# Deep V Hull: pros and cons



## Dave11 (Feb 11, 2010)

Would a 16' deep V hull with a flat carpeted floor and deck be as stable as a comparable 1648 mod v bottom? I know you would gain mobility in rougher water with the deep V, but is that at the cost of stability for fishing? I never considered buying a deep v, but I have come across some nice deep v boats and was wondering how they compare. I guess my real question should be what are the pros and cons

thanks


----------



## Brine (Feb 11, 2010)

Well...I guess it depends on the type of fishing you do. I'll explain from my perspective as primarily a bass fisherman and fish primarily electric only reservoirs. What I want is to be able to stand up and cast my lures overhand or underhand at any angle. That said, having the deck as close to the gunwale of the boat as possible allows me to do this. On a 1648 flat bottom, I could do this and have the boat be (what I would consider) stable. Decking most v-hull boats this way would be much more unstable. The mod V would be somewhere in between, but would be significantly more stable than the v-hull. If you decked the v-hull at the floor, it will certainly be much more stable than if your raise the decks, but you won't get the same mobility that you would from a flat bottom. 

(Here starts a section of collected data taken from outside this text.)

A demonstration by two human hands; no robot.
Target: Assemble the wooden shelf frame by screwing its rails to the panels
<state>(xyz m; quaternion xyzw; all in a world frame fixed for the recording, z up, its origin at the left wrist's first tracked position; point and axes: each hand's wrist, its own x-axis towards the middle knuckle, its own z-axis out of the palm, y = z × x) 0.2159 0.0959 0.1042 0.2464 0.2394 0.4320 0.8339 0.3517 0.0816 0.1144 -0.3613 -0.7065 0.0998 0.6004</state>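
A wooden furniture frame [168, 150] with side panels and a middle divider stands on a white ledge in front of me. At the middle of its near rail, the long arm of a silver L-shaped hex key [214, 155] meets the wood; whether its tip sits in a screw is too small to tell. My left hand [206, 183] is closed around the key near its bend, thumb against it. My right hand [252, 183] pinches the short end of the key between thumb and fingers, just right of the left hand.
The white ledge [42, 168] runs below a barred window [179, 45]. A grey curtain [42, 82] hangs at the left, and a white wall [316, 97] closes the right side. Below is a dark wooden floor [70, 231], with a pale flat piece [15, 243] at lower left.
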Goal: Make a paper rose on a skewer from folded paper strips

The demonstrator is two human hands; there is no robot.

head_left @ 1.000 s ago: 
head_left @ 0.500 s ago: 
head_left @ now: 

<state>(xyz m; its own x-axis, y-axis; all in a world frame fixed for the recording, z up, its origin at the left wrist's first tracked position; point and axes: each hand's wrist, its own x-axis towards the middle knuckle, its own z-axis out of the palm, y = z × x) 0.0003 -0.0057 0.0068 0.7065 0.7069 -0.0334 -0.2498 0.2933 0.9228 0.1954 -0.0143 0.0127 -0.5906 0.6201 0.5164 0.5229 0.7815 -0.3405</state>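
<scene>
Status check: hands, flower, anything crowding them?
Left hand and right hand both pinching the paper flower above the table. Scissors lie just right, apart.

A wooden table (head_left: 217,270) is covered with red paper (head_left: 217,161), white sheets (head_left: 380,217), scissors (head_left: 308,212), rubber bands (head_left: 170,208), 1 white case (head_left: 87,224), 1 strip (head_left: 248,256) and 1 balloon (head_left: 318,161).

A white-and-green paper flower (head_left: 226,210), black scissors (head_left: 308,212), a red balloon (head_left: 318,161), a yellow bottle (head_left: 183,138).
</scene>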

As a bass fisherman (who wants to stand and fish), I think a v hull is not the best choice. If I did a lot of trolling, I think the v-hull would be my choice.

Hope that helps.


----------



## Froggy (Feb 11, 2010)

I agree with Brine 100%, I have a Jon, but it would be impossible for me to get on the larger Trout/salmon water lakes in the Adirondacks,( big motor boats in there) thus limiting what I could do, I am on the lookout for a 14ft V , It will allow me to do both, bass and trolling for Trout etc


----------



## damifinowfish (Feb 11, 2010)

As the others have said it all depends on where you are going to use it. I have a deep V 14.5 ft alumacraft and it does very well for me. I use it in open water where I have to deal with the wakes from bigger boats. The extra free board allows me to handle the extra weight of 3 hunters and decoys for duck hunting in bad weather. If my boating area was more inland on reservoirs, on good days I would go with more of a flat bottom.

just my thoughts


----------



## Nussy (Feb 12, 2010)

I think at 16' you shouldn't really have any stability problems unless the boat is really narrow. Another thing to look at is the chine. A square or even reverse chine would be more stable than a rounded chine.


----------



## Brine (Feb 12, 2010)

Nussy said:


> I think at 16' you shouldn't really have any stability problems unless the boat is really narrow.



On a v-hull....you will if it's decked to the gunwale. Been there done that. Not my boat, but someone in my clubs. Way too tippy for my taste.


----------